• [EXERCISE GOAL]: Every line from the one with "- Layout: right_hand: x" through the last line below should be repeated exactly; pictures stay out of the copy.

• [RECORDS SHOWN]:
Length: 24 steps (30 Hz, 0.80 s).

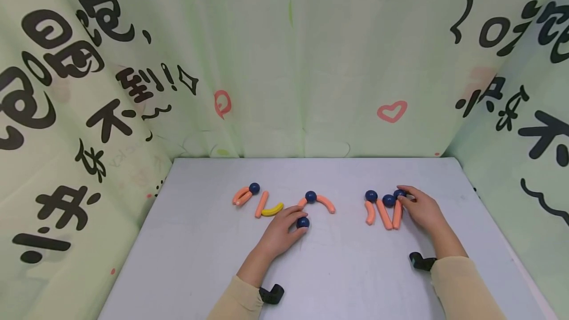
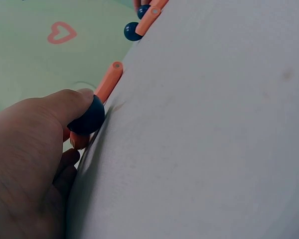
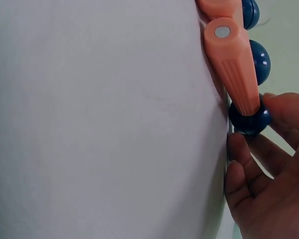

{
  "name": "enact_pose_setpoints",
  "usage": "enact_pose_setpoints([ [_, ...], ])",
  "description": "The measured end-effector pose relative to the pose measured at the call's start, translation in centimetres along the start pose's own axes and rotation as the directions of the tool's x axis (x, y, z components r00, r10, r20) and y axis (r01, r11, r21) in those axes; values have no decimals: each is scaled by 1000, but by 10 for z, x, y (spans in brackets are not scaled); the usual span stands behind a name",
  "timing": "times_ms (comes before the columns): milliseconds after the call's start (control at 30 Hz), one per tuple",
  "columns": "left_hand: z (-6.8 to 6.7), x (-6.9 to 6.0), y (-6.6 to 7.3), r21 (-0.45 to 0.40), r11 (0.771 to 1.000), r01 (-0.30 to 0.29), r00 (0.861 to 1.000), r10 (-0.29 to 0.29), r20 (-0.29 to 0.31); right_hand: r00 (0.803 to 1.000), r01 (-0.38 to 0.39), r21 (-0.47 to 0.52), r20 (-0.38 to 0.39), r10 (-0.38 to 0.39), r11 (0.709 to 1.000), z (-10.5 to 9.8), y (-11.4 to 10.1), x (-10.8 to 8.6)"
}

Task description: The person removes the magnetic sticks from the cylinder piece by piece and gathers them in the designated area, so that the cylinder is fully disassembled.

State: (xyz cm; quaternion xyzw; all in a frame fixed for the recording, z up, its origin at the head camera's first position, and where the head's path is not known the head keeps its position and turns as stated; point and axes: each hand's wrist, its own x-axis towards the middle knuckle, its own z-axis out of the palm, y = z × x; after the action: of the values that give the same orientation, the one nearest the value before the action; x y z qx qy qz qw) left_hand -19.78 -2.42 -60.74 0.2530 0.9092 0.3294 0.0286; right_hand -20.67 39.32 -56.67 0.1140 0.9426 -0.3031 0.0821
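Note:
My left hand [image 1: 279, 231] pinches a dark blue ball [image 1: 303, 222] between thumb and fingers at the middle of the table. Just behind it, another blue ball [image 1: 310, 196] joins a curved orange rod [image 1: 326, 204] and a second orange rod partly hidden by the hand. Over on the right, my right hand [image 1: 422, 211] holds a blue ball [image 3: 250, 119] with thumb and fingertips. That ball touches the top of a straight orange rod [image 3: 234, 64], whose near end shows a pale round spot. Beside it stand a blue ball [image 1: 388, 201] and a slanted rod [image 1: 384, 215].
Left of centre lie a blue ball [image 1: 254, 188] with two curved orange rods [image 1: 242, 196], a straight orange rod [image 1: 262, 205] and a yellow curved piece [image 1: 272, 210]. A blue ball [image 1: 371, 195] tops a curved rod [image 1: 370, 213] at right. Printed curtains surround the white table [image 1: 346, 270].

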Motion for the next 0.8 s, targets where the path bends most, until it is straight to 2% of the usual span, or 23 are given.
enact_pose_setpoints([
  [67,0,0,0,2,1000,-1,1000,1,-2,1000,21,-9,-19,-21,1000,-1,-2,0],
  [167,0,1,-1,3,1000,1,1000,-1,-1,995,50,-11,-86,-50,999,-2,-10,-3],
  [300,0,1,-1,5,1000,5,1000,-5,0,981,69,24,-183,-64,997,-5,-34,-8],
  [367,0,1,-1,10,1000,3,1000,-3,0,977,86,47,-197,-75,995,-6,-50,-13],
  [433,-1,1,-1,11,1000,-1,1000,1,3,976,120,70,-190,-105,990,-5,-63,-16],
  [600,-1,0,1,9,1000,0,1000,0,12,979,184,125,-111,-170,975,4,-89,-22],
  [800,-2,0,2,-1,1000,12,1000,-12,11,978,207,125,15,-210,970,32,-112,-17],
])
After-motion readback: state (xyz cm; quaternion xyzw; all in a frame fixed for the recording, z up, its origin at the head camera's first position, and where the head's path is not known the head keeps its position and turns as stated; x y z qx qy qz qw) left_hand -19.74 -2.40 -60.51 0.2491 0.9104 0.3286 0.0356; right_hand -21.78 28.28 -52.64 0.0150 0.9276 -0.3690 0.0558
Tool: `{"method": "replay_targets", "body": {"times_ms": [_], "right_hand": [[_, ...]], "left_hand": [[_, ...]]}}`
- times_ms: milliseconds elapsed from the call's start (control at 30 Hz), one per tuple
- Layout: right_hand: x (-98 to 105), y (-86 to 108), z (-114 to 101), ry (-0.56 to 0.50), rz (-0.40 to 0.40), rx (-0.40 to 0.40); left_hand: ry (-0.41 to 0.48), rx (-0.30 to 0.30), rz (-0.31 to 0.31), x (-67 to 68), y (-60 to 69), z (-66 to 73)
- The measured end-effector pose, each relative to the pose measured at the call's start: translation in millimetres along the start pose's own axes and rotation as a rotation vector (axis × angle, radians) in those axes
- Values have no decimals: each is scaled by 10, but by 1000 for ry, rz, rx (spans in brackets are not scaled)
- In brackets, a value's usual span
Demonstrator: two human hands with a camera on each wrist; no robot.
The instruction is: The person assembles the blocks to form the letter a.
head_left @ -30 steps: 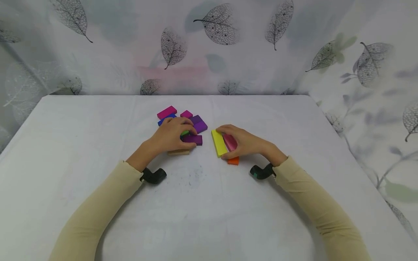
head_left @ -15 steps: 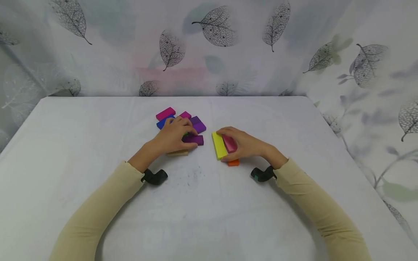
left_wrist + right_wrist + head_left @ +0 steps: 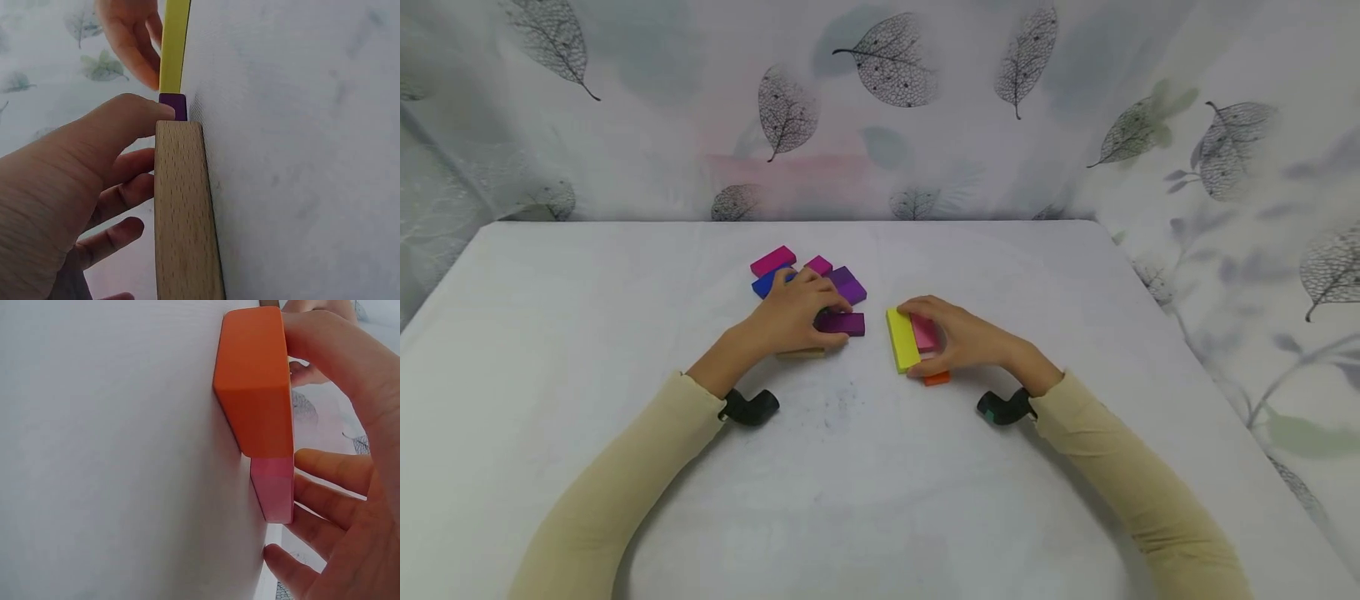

• [ANSWER FOR THIS EXERCISE]:
- Layout: right_hand: x (-98 to 105), y (-86 to 108), z (-114 to 101), ry (-0.56 to 0.50), rz (-0.40 to 0.40), rx (-0.40 to 0.40); left_hand: ry (-0.41 to 0.48), rx (-0.30 to 0.30), rz (-0.31 to 0.31), x (-67 to 68), y (-60 to 69), z (-66 to 73)
- The measured end-effector pose, each relative to the pose measured at the call's start: translation in millimetres along the start pose's own axes and rotation as a rotation vector (axis × angle, radians) in those axes
- Values have no decimals: each is scaled by 10, but by 1000 for ry, rz, rx (spans in brackets are not scaled)
- In brackets, a value's usual span
Demonstrator: two human hands with a camera on each wrist; no robot.
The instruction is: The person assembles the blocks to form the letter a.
head_left @ -30 steps: 
head_left @ -15 steps: 
left_wrist + right_wrist + head_left @ +0 steps: 

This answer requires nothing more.